Kurd Teran wants to Accelerate the future of nuclear energy – so it is a thing of the past. Over the past year and a half, Terran and a team of physicists, engineers, and computer scientists have set up and built components for a gas-cooled nuclear reactor at Oak Reed National Laboratory in Tennessee. This is the type of reactor that is almost as old as the nuclear era itself, but Oak Reed's latest atomic splitter has a distinctive 21st century destiny. When it hits the internet in 2023, it will be the first nuclear reactor in the world to have a 3D printed core.
"What we're doing is trying to figure out a faster way to build a higher-performance nuclear system," said Terran, technical director of the Oak Ridge Transformational Challenge Reactor. "The goal is to fundamentally change the course of nuclear action."
The nuclear industry has a reputation for being incredibly conservative and resistant to change, and Terran says all of America’s nuclear reactors still use the technology they dreamed of half a century ago. "If it doesn't break, it won't fix it." Free energy. Terran is concerned that if the nuclear industry does not include new technology, it will soon disappear.
This is not to say that we should start building experimental nuclear power plants without proper diligence. The reason for the slow movement of the nuclear industry is that the cost of miscalculation is enormous – the Chernobyl and Fukushima disasters have been catastrophic, and no one wants to repeat them. But the aversion to risk has not stopped other dubious wealthy industries from adopting new technologies. Observe the airspace where companies are now using 3D printing to launch entire missiles, fly airplanes, and catch airplanes on airplanes. However, most of today's advanced reactors are not new at all; They changed the design of the reactors, which were successfully built decades ago. "We know that all these concepts work," said Terran. "The problem is that we can't make them fast enough and cheap enough."
Terrani and his colleagues are working on this. The Oak Ridge team has just completed a preliminary design for its 3D-printed core reactor challenge transformer, or TCR. While most of the reactor will be made from conventional components, the core will be entirely 3D-printed, made of silicon carbide, an extremely rough material that cannot be melted. The cylindrical core is domed with metallic silver, assembling several irregular non-angular fuels arranged in its center.

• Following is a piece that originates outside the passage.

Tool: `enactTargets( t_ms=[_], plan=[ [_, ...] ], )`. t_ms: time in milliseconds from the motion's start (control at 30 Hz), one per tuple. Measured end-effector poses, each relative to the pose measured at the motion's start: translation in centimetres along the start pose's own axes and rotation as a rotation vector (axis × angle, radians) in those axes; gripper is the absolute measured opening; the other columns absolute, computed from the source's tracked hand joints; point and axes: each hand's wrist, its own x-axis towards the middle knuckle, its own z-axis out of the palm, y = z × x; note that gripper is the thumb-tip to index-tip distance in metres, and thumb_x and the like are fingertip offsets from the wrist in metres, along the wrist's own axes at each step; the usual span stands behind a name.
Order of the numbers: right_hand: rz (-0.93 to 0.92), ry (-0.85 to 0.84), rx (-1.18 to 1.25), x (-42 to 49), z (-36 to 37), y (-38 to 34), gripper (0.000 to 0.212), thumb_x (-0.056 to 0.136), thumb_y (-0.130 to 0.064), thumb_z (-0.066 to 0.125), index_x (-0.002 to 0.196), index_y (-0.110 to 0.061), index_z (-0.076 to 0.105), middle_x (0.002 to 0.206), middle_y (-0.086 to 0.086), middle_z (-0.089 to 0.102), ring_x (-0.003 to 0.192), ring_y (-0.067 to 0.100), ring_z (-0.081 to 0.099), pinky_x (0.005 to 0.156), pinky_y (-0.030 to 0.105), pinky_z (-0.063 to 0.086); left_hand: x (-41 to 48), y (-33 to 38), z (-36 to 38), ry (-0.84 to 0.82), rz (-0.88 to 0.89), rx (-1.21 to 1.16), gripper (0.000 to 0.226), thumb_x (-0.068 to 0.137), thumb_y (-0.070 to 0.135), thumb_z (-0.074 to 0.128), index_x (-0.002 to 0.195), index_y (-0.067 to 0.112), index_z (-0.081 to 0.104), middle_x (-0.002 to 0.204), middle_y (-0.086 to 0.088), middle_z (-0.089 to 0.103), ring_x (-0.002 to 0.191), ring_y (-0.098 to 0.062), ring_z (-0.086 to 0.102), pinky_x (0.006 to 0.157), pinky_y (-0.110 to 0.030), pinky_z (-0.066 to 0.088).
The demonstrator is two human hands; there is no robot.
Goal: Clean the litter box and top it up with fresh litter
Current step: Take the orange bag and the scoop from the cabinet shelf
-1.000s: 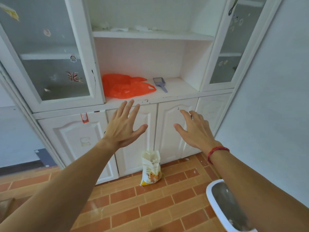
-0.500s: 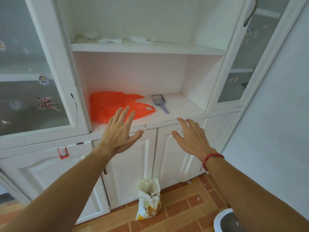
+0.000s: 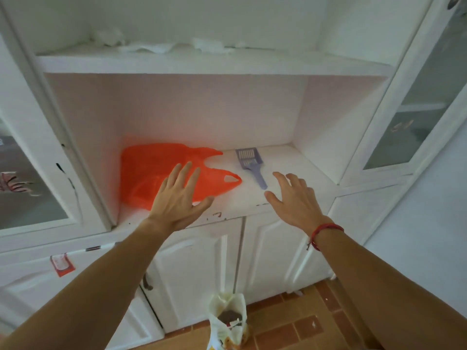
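Observation:
An orange plastic bag lies flat on the white cabinet's open counter. Beside it on the right lies a grey-purple litter scoop, handle toward me. My left hand hovers with straight, spread fingers over the bag's near edge and holds nothing. My right hand, with a red string bracelet on the wrist, is spread open just right of the scoop's handle, apart from it. An open bag of litter stands on the floor below. The litter box is out of view.
A shelf above the counter carries crumpled white paper. Glass cabinet doors flank the niche on both sides, the right one swung open. Closed white doors sit below the counter. Orange floor tiles lie at the bottom right.
The view has risen and come closer to the cabinet. Both open hands moved up and forward, from in front of the lower doors to over the counter. The litter box has left the frame.

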Motion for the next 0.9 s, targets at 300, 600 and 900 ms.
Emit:
enactTargets(
  t_ms=[300, 600, 900],
  plan=[
    [-0.124, -0.070, 0.089, 11.3, 4.2, 2.1, 0.058, 0.096, -0.049, 0.045, 0.146, -0.022, 0.033, 0.142, 0.012, 0.044, 0.125, 0.032, 0.043, 0.098, 0.045, 0.039, 6.4, -1.2, 2.7, -0.040, -0.156, 0.061, 0.098, 0.082, 0.078, 0.021, 0.159, 0.017, 0.020, 0.167, -0.009, 0.013, 0.154, -0.031, 0.007, 0.122, -0.052, 0.021],
    [-0.181, -0.106, 0.133, 16.5, 7.1, 1.3, 0.055, 0.095, -0.048, 0.049, 0.141, -0.022, 0.038, 0.139, 0.011, 0.047, 0.122, 0.034, 0.046, 0.097, 0.046, 0.041, 9.1, -4.1, 4.3, -0.162, -0.232, 0.094, 0.113, 0.069, 0.087, 0.022, 0.160, 0.022, 0.007, 0.169, -0.004, 0.000, 0.155, -0.027, -0.003, 0.124, -0.048, 0.014],
    [-0.105, -0.103, 0.097, 19.1, 7.8, 1.9, 0.057, 0.096, -0.047, 0.046, 0.145, -0.020, 0.034, 0.136, 0.013, 0.048, 0.120, 0.033, 0.047, 0.094, 0.045, 0.042, 12.8, -6.4, 3.5, -0.241, -0.240, 0.006, 0.119, 0.063, 0.092, 0.029, 0.160, 0.026, 0.009, 0.169, 0.000, -0.001, 0.155, -0.024, -0.002, 0.123, -0.050, 0.014]
  ],
)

This is where all the magic happens in the nuclear reactor: it is responsible for storing uranium fuel and components that control the reaction of the glare. The core created and printed on the Oak Ridge is less than a foot and a half long and will be housed in a reactor that is not much larger than a beer crust. When it launches online in 2023, Terrani says it will generate 3 megawatts of electricity, which is enough to meet the energy needs of more than the average home.